Decorators are functions that allow you to modify or add behavior to classes, functions, or methods without altering the original code. Although Javascript developers have been using this through transpilers like Babel and Typescript, It would be interesting to keep an eye on this proposal as it would provide a standard syntax for decorators to Javascript.

Change Array by Copy

This proposal provides array methods that make changes to arrays without mutating the original array. It returns a copy of the array containing the changes. The change array copy proposal is finished and has been merged to the ECMAScript spec and is available in ES2023.

It provides methods to sort, reverse and change array data without mutating the array these data are contained in but returns a new copy of the array with the change. Here is an example using the toReversed method


// USING reverse METHOD
const arr1 = [1, 2, 3, 4];
const reversed1 = arr1.reverse();
console.log("reversed =>", reversed1, "original =>", arr1);
// reversed => [4, 3, 2, 1] original => [4, 3, 2, 1]
// Mutates the original array

// USING toReversed METHOD
const arr2 = [1, 2, 3, 4];
const reversed2 = arr2.toReversed();
console.log("reversed =>", reversed2, "original =>", arr2);
// reversed => [4, 3, 2, 1] original => [1, 2, 3, 4]
// Creates a new copy without mutating the original array

Temporal

This proposal aims to be more consistent and reliable than the current javascript Date object. It also fixes the mutability with the Date object, adds more time zones other than UTC or users’ local time, and has many more exciting features.

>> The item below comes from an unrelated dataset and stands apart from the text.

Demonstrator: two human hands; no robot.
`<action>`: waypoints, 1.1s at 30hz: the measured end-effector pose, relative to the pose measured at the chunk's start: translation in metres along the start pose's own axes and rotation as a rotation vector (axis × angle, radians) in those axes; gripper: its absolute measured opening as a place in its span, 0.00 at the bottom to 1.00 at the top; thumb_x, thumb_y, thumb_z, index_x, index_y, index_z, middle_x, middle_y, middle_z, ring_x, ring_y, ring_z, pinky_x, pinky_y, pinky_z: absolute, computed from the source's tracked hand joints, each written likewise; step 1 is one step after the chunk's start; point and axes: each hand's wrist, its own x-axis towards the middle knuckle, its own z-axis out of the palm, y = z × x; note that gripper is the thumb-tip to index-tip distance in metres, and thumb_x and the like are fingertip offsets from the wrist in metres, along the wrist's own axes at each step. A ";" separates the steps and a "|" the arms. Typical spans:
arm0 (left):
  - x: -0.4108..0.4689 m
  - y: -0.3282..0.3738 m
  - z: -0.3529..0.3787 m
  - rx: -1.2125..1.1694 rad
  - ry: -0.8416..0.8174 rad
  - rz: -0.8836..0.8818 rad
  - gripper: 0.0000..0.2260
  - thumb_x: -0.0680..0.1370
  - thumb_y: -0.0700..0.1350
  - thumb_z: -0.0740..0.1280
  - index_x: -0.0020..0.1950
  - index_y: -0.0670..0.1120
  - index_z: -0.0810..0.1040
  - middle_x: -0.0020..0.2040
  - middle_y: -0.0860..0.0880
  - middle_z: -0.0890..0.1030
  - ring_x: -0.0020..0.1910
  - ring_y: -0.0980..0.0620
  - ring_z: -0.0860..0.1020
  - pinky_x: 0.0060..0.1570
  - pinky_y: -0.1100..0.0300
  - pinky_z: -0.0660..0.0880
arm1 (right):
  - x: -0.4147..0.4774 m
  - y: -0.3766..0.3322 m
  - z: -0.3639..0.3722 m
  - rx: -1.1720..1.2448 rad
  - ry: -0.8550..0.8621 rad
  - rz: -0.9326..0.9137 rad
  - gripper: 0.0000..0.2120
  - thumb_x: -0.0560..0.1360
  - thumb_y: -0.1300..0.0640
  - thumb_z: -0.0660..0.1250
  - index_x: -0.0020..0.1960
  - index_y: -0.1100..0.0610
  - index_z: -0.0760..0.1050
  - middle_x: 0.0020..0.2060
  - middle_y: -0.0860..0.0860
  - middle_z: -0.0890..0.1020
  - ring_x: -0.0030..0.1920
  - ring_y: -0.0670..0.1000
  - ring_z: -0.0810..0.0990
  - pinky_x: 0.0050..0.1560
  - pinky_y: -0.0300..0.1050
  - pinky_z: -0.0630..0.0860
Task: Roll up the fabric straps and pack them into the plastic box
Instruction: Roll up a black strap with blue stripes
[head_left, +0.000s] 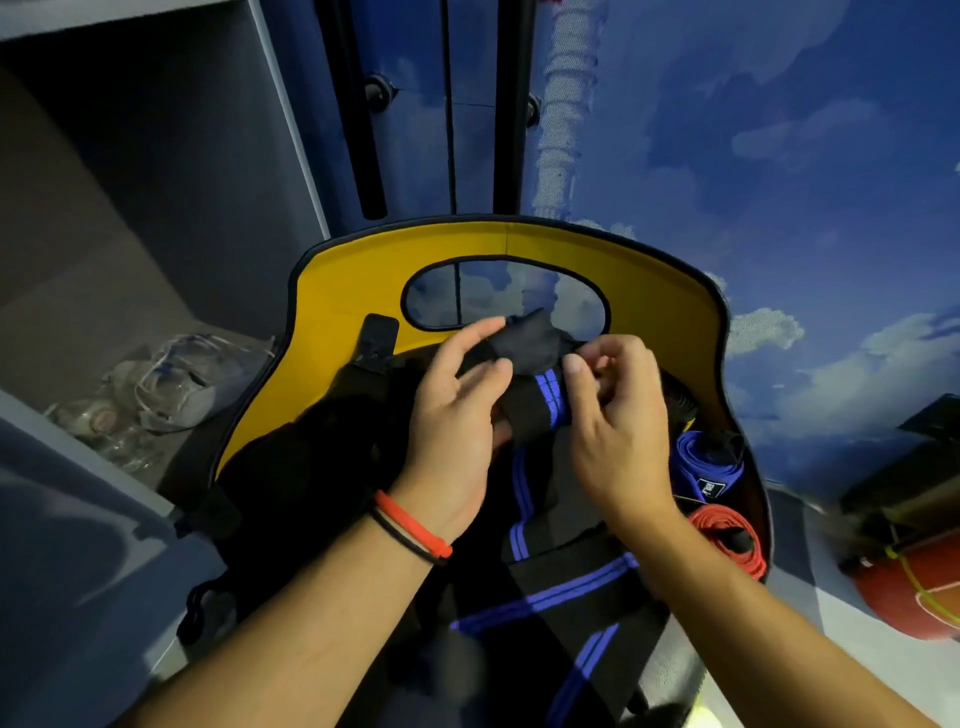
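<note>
Up front, yellow chair back (337, 291); black blue-striped strap (540, 410) trails down toward camera. Now left hand (452, 415) wraps strap's top end, fingers half-curled; right hand (618, 426) pinches same end, fingers bent tight. At right, blue roll (701, 462), red roll (727, 540).

**A:** You seem to be in a room at home, a bedroom or playroom perhaps, not a workshop or shop.

**B:** Agreed. The wall (779, 156) ahead of you is done as a blue sky with white clouds. The doors (410, 156) beside it carry the same blue, with long black handles (363, 130).

**A:** On your left you have a grey shelf (156, 291) with clear bags (176, 374) heaped in it, like household storage.

**B:** On your right, what looks like a red ball (914, 587) lies near rolled straps (709, 462). That suggests sports kit kept at home, though you can't be certain.
</note>
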 end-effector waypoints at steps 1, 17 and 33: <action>0.004 -0.001 -0.005 0.058 0.025 0.028 0.15 0.82 0.36 0.63 0.63 0.52 0.79 0.56 0.42 0.85 0.59 0.44 0.82 0.58 0.44 0.79 | 0.002 0.006 0.000 0.006 -0.080 0.054 0.04 0.81 0.56 0.68 0.51 0.51 0.73 0.48 0.51 0.74 0.42 0.40 0.75 0.45 0.29 0.69; 0.026 -0.016 -0.044 0.238 0.155 0.016 0.15 0.76 0.41 0.67 0.55 0.61 0.82 0.61 0.46 0.82 0.66 0.46 0.78 0.67 0.43 0.74 | -0.105 0.050 0.042 -0.516 -1.259 -0.396 0.24 0.74 0.44 0.73 0.67 0.44 0.71 0.63 0.48 0.72 0.64 0.52 0.70 0.68 0.56 0.67; 0.015 0.005 -0.019 0.024 -0.002 0.065 0.19 0.76 0.26 0.66 0.56 0.48 0.83 0.56 0.44 0.85 0.59 0.47 0.83 0.62 0.50 0.78 | 0.001 -0.013 -0.008 0.639 -0.362 0.259 0.09 0.79 0.71 0.62 0.52 0.66 0.80 0.46 0.54 0.84 0.48 0.49 0.82 0.50 0.37 0.77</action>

Here is an example of Temporal immutability compared to the Date object using a Temporal polypill


//Testing Temporals Immutability

import "temporal-polyfill/global";

const zonedTimeTemporal = Temporal.Now.zonedDateTimeISO();
const zonedTimeDate = new Date();

console.log(zonedTimeTemporal.toString()); // 2023-10-14T22:25:27.976+01:00[Africa/Lagos]
console.log(zonedTimeDate.toISOString()); // 2023-10-14T21:30:05.323Z

try {
     zonedTimeTemporal.year = 2030;
} catch (error) {
     console.log(error.message); // Error: Attempted to assign to readonly property.
}

try {
     zonedTimeDate.setFullYear(2030);
} catch (error) {
     console.log(error.message);
}

console.log(zonedTimeDate.getFullYear()); // 2030 (year value change)

The immutability of Temporal helps to prevent unexpected modifications to the date/time data.

A lot of exciting features will be released with Temporal, which would fix issues currently present in  Javascript’s Date object. You can check the Temporal documentation for more exciting features.

Other Interesting Proposals

You can find more proposals in the official ECMAScript proposal repo here.

Thank you for taking time out to learn about the exciting things coming to Javascript. I hope you enjoyed reading this and learned a thing or two.